This is the essence of chaos. Small differences (sometimes very small) can evolve into differing outcomes. It is one of the reasons why the atmosphere cannot be predicted precisely and why ensembles of computer model forecasts, which attempt to account for uncertainty that arises from chaos (and other sources) are so important for weather forecasting.
Unfortunately, ensembles require computer time and, as a result, contemporary operational ensembles do not adequately resolve the western United States. We provide products at weather.utah.edu that attempt to account for this shortcoming, albeit imperfectly.
The North American Ensemble Forecast System (NAEFS) is comprised of 42 forecasts produced by the U.S. National Weather Service and Environment and Climate Change Canada. We take the NAEFS low resolution precipitation forecasts and we downscale them to 800 m grid spacing assuming seasonally varying climatological orographic precipitation gradients. This gives us 42 high resolution precipitation forecasts from which we can derive statistics like mean, maximum, minimum and probabilities of exceedance for specific amounts. An example is provided below.
My colleagues here at the University of Utah, Court Strong and Lucas Bohne, are working on a better approach for the downscaling – one that would account for variations with the large-scale conditions. I'm not sure if we'll be able to plug that in this winter, but it's something we hope to add soon.
Although the downscaling provides probabilistic water equivalent, we know you also want snowfall amount and perhaps even information on snow density. Thus, we've developed algorithms for estimating snow level and snow-to-liquid ratio. These are then applied to each ensemble member to provide high resolution snowfall forecasts, as illustrated below.

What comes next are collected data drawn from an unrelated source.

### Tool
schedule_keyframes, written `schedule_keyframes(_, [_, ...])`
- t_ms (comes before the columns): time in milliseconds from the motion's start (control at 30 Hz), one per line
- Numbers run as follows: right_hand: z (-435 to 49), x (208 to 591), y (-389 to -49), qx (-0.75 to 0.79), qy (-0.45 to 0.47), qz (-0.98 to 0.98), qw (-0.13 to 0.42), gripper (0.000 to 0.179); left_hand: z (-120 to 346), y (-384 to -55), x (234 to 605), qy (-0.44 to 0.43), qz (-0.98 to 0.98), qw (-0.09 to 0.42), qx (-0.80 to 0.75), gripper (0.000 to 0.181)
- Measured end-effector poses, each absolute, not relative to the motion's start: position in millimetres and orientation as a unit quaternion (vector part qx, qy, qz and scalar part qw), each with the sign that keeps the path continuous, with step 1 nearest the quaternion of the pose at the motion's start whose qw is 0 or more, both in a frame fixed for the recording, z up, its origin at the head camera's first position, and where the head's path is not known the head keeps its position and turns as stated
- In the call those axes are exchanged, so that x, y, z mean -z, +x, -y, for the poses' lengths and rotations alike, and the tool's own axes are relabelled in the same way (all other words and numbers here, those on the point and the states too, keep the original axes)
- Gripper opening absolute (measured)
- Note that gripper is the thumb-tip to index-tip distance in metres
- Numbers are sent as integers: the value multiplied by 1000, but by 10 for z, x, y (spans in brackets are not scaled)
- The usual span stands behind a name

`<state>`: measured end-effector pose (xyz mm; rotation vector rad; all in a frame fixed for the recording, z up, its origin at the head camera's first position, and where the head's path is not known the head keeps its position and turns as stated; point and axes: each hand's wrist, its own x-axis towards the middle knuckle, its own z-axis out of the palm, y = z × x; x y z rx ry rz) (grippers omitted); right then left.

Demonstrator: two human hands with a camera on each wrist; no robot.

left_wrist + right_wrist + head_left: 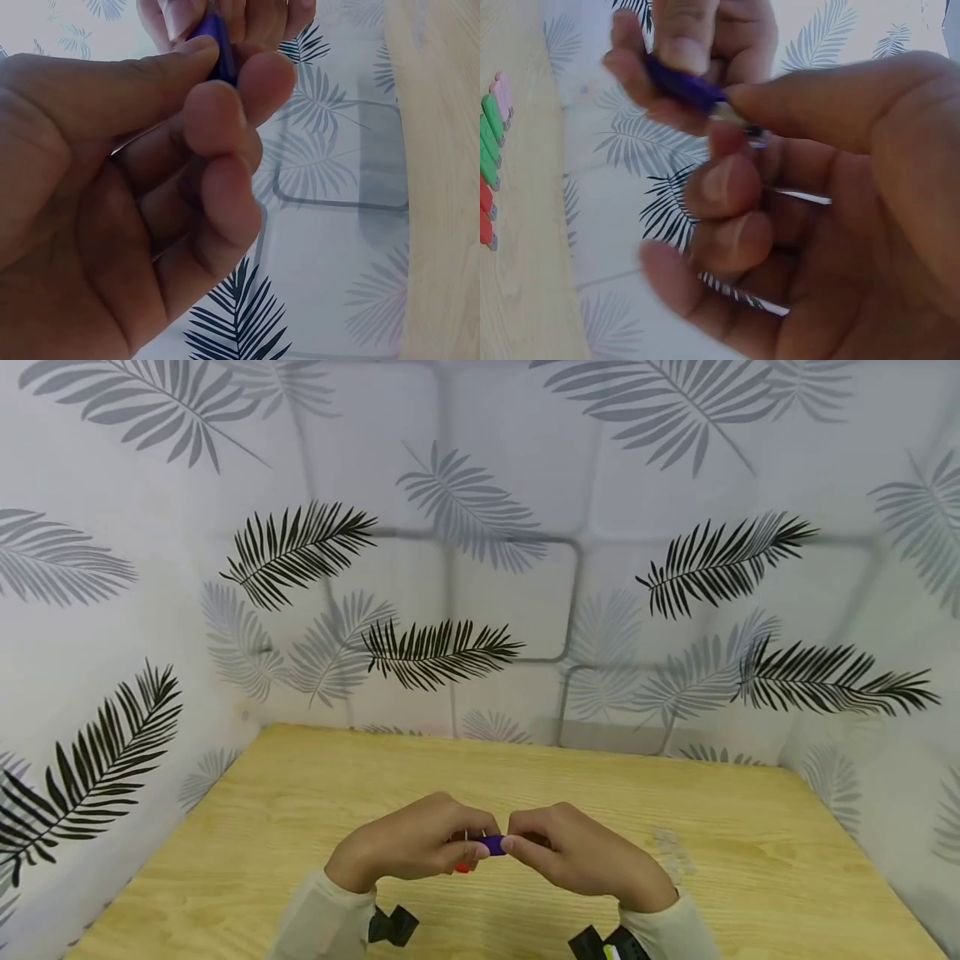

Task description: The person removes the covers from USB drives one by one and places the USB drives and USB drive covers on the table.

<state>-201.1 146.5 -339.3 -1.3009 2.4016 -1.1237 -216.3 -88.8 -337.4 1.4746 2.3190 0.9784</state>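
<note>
A purple USB flash drive is held up between the two hands above the table. My left hand pinches its purple body between thumb and fingers. At the other end, my right hand has its thumb and fingertips about the metal connector. The right wrist view shows the purple flash drive tilted, its connector partly hidden by a fingertip and blurred. Whether a clear cap sits on the connector I cannot tell. In the left wrist view, the fingers cover much of the purple body.
Several flash drives lie in a row on the wooden table, among them a pink one, green ones and red ones. Small translucent pieces lie right of the right hand. A leaf-patterned backdrop stands behind the table.
</note>
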Motion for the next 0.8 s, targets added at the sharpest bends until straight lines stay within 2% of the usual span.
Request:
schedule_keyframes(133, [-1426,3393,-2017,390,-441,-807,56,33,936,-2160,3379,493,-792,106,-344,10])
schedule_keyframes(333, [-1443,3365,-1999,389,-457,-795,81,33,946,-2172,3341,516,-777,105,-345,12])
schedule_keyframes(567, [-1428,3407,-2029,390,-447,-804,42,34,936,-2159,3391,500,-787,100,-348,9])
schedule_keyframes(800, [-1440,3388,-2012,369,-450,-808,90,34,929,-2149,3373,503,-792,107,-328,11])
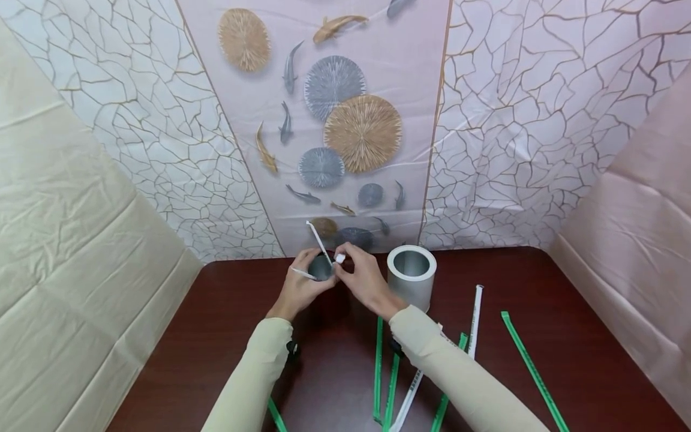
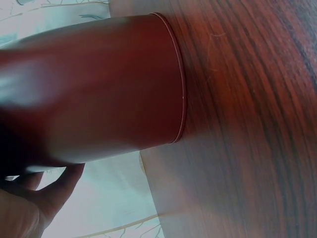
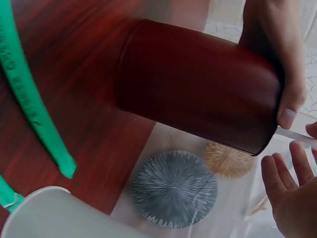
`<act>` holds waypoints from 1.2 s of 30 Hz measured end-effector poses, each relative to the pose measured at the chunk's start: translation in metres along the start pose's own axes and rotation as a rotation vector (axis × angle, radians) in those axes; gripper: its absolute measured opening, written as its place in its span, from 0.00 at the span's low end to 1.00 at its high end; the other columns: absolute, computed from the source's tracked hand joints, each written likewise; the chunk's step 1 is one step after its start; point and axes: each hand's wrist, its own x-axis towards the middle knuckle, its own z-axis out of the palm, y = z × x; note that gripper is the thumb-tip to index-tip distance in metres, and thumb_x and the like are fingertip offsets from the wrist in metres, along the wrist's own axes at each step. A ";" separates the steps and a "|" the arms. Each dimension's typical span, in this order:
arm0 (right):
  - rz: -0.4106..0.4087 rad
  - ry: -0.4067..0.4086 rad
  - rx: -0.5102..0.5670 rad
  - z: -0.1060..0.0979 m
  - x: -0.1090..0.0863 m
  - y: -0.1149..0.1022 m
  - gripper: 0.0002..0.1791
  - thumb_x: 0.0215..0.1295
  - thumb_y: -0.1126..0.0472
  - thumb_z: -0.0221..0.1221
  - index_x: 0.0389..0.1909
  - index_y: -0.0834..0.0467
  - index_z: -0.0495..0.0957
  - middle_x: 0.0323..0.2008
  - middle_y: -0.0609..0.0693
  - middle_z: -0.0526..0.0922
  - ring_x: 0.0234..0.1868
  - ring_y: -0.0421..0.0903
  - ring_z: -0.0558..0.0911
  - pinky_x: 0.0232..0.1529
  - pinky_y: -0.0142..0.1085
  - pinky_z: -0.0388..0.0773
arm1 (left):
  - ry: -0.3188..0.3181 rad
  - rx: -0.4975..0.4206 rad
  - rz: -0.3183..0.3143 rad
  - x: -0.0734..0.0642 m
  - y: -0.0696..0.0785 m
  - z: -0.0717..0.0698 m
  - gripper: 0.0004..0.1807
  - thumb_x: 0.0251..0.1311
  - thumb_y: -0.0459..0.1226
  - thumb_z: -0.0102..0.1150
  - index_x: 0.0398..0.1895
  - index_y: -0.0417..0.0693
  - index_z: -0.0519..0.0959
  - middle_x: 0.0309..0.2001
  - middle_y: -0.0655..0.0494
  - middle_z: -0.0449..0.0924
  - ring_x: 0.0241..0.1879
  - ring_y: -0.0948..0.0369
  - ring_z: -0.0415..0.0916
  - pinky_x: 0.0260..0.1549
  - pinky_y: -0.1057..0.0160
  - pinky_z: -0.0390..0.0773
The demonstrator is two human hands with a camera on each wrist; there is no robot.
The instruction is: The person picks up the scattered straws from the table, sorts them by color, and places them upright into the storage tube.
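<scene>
My left hand [image 1: 302, 287] grips a shiny, dark reddish can [image 2: 114, 89] around its upper part. The can is upright on the table, its grey inside [image 1: 321, 267] visible from above. One slim white-wrapped straw [image 1: 317, 239] stands out of it, leaning away to the left. A second white straw [image 1: 303, 273] juts over the left rim beside my fingers. At the right rim, my right hand [image 1: 363, 277] pinches another thin white straw [image 3: 297, 136] between thumb and fingers; its far part is hidden. The left hand's fingers [image 2: 62, 191] curve against the can's side.
A grey can [image 1: 412, 287] with a thick white rim stands right of my right hand. Green-wrapped straws [image 1: 531, 366] and white ones [image 1: 475, 321] lie scattered on the dark wood table [image 1: 178, 360], some under my right forearm. A patterned cloth [image 1: 486, 150] hangs behind the table.
</scene>
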 end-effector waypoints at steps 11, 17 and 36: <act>-0.118 0.004 -0.032 -0.042 -0.013 -0.015 0.15 0.70 0.65 0.69 0.53 0.65 0.80 0.50 0.57 0.82 0.54 0.55 0.83 0.53 0.49 0.84 | 0.012 0.018 0.016 0.003 0.002 0.004 0.40 0.55 0.46 0.79 0.69 0.38 0.77 0.64 0.47 0.76 0.57 0.48 0.78 0.53 0.46 0.80; -0.101 0.086 -0.063 -0.116 -0.025 -0.039 0.15 0.69 0.68 0.69 0.53 0.66 0.80 0.49 0.60 0.85 0.53 0.55 0.85 0.52 0.50 0.84 | -0.012 0.015 0.010 0.003 0.002 0.005 0.41 0.54 0.50 0.80 0.69 0.41 0.78 0.64 0.49 0.76 0.57 0.50 0.77 0.50 0.49 0.81; 0.798 -0.232 0.037 -0.245 -0.093 0.067 0.36 0.83 0.49 0.52 0.67 0.80 0.64 0.49 0.65 0.82 0.44 0.50 0.88 0.49 0.48 0.87 | -0.001 -0.008 -0.003 -0.002 0.003 0.000 0.41 0.53 0.46 0.81 0.68 0.38 0.78 0.64 0.49 0.75 0.57 0.49 0.76 0.51 0.48 0.80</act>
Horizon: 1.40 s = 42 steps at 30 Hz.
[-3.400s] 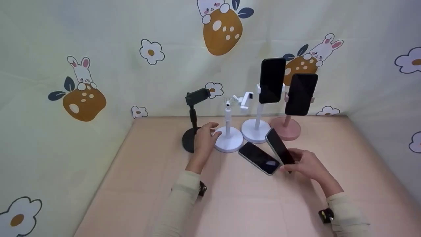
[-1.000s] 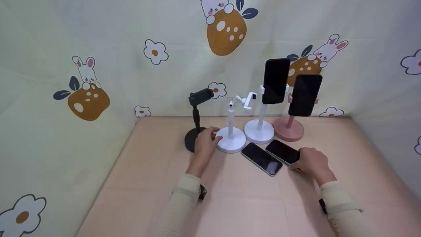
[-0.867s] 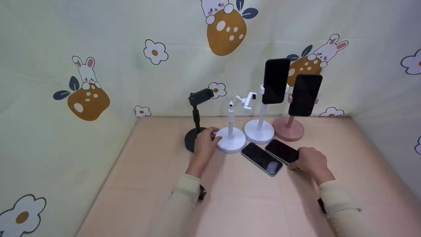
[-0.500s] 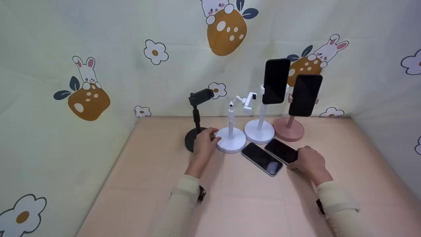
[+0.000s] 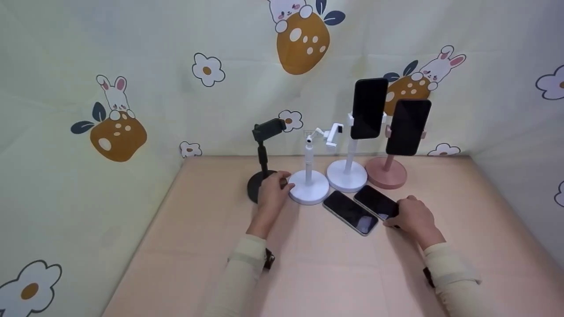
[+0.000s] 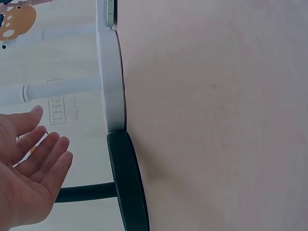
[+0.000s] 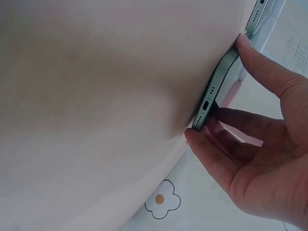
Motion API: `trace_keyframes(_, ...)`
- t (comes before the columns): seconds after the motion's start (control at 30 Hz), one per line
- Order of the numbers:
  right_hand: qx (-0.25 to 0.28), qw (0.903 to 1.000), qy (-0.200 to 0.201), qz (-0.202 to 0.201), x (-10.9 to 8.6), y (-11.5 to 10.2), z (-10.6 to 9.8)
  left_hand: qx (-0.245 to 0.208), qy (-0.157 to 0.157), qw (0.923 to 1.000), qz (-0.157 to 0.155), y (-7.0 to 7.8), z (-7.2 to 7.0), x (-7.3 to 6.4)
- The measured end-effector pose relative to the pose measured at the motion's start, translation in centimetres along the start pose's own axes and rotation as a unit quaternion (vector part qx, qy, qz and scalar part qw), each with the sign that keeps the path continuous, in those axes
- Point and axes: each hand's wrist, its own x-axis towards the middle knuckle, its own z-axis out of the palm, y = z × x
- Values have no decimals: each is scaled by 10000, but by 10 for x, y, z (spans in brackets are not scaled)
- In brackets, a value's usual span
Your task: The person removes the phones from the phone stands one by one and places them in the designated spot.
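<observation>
My right hand (image 5: 415,218) grips the lower end of a smartphone (image 5: 374,201) that lies face up on the table. In the right wrist view, the thumb is at one long edge of that phone (image 7: 211,91) and fingertips are at the other. Just left of it, a second smartphone (image 5: 350,212) lies nearly parallel. My left hand (image 5: 272,193) holds nothing; its fingers are loosely bent in front of the black phone stand (image 5: 262,156) and beside the base of an unloaded white phone stand (image 5: 308,189). In the left wrist view, the palm and loose fingers (image 6: 50,159) show.
Behind the loose phones stand another white phone stand (image 5: 347,177) and a pink phone stand (image 5: 387,174). Each carries an upright smartphone, one (image 5: 369,108) taller than the other (image 5: 408,127). A patterned cloth backdrop (image 5: 238,101) rises at the table's back edge.
Earlier, my right hand held the phone raised and tilted; it is now down flat beside the second phone. Since then the right hand has shifted slightly left. The left hand has barely moved.
</observation>
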Motion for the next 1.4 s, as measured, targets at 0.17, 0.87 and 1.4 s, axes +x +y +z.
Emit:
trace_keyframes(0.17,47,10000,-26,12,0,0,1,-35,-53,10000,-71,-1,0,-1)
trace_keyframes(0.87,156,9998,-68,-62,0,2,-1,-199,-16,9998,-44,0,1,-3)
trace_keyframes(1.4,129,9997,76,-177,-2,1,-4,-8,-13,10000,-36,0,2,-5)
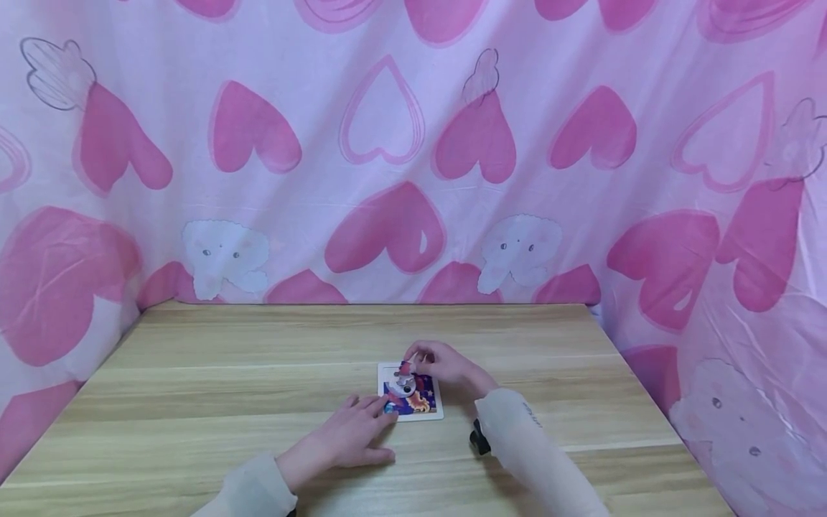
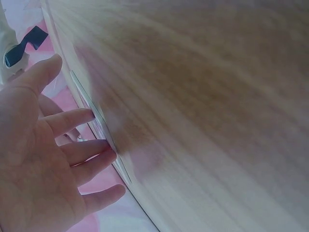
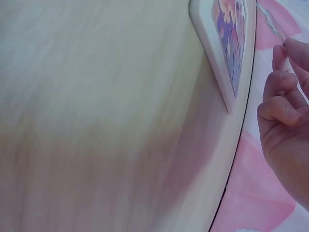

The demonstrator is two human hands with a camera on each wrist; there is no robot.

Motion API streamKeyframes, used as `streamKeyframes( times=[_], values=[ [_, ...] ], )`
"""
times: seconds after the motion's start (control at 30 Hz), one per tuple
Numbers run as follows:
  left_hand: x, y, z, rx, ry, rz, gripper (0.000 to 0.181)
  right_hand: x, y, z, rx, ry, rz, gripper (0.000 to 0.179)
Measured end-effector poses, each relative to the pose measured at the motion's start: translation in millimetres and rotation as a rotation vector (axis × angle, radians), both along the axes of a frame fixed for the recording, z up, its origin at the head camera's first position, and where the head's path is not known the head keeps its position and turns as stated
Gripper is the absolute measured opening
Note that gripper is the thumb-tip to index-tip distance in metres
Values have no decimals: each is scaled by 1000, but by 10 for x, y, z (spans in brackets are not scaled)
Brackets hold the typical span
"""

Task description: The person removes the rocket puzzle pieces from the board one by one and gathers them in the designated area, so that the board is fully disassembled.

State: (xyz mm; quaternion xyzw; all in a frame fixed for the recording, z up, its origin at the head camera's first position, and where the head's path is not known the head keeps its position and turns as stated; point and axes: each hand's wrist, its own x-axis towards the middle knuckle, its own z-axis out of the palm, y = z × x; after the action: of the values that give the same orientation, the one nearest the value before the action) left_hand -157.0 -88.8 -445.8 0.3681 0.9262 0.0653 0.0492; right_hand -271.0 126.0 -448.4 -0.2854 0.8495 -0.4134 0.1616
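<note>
Sleeves point(image 1: 549, 459) part off-frame; L hand point(image 1: 352, 432) splayed, touching board point(image 1: 441, 411); R hand point(image 1: 447, 362) pinches part-hidden pc point(image 1: 405, 378).

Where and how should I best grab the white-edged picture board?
Probably pinch the picture board by its near right corner, coming from the right. It lies flat, but its thick edge should allow a pinch, and that corner is free: the left hand is at the left side, the right hand near the far corner.
</note>
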Motion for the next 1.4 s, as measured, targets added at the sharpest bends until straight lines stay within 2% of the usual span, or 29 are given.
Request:
streamKeyframes(
  times=[0.4,0.53,0.77,0.93,1.17,1.4],
  values=[
    [-4,-2,-19,-5,-12,8,65,72,335,-6,-2,-78,-31,17],
    [-3,0,-16,-3,-13,8,65,74,446,3,-10,-107,-64,14],
    [4,3,-8,-5,-20,14,64,46,612,8,-16,-80,-103,15],
    [7,7,-9,-12,-2,5,64,29,676,19,-28,-107,-139,17],
    [11,3,-26,-12,9,4,64,-71,725,-83,-41,-119,-140,18],
    [19,7,-13,-13,3,7,63,-108,715,-133,-24,-154,-216,18]
  ],
)
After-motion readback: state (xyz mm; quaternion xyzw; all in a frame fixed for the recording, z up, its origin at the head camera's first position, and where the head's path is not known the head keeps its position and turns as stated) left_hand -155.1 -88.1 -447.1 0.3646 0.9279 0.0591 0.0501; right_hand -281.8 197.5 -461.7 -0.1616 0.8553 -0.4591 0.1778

Currently, we use the same algorithm across the western United States to estimate snow-to-liquid ratio. We are currently working on regionally derived algorithms that we think will work a little better. Those may be added incrementally over the next few months.
Another way to visualize these forecasts is using plume diagrams and violin plots, as presented below for Alta Collins. On the left side are plume diagrams, graphs of the total accumulated water equivalent precipitation (top left) and snowfall (bottom left) produced by each ensemble member. We identify members of the US (GEFS) and Canadian (CMCE) ensembles, their respective means, and the overall mean. One can see, for example, that the Canadian ensemble is much wetter than the US ensemble.
Also presented are violin plots of 6-h accumulated water equivalent precipitation (top right) and snowfall (bottom right). These provide a statistical summary of the ensemble data. The median for the total NAEFS ensemble is indicated by a horizontal red line, the middle 50% of the ensemble members by a vertical black bar, and the middle 90% of ensemble members by a vertical red line. These take a while to get used to viewing, but provide a tremendous amount of information. In the snowfall plot (bottom right) we also present the median snow-to-liquid ratio (dark grey line) and middle 50% of snow-to-liquid ratio estimates (grey fill area) predicted by our algorithm. No grey shading prior to 06 UTC 29 September indicates that the precipitation falls as rain at this location. After that, through 12 UTC 30 Sep, some ensemble members produce snow, whereas others produce rain. After 12 UTC 30 Sep, all the members produce snow.
I am a big fan of these ensembles as they provide estimates of the range of possibilities rather than a single outcome. On the other hand, just like a single model forecast has capabilities and limitations, so does an ensemble. Ensembles have biases and shortcomings as well. We know, for example, that the US ensemble (GEFS) is underpredicts the full range of possible outcomes, especially at lead times less than 3 days. Including the Canadian ensemble helps overcome this, but we're not sure yet to what degree or if it is overdone.
We're spending quite a bit of time on these products this year, with one of my graduate students, Mike Wessler, leading the effort. Expect to see better products coming in the future.
This is the essence of chaos. Small differences (sometimes very small) can evolve into differing outcomes. It is one of the reasons why the atmosphere cannot be predicted precisely and why ensembles of computer model forecasts, which attempt to account for uncertainty that arises from chaos (and other sources) are so important for weather forecasting.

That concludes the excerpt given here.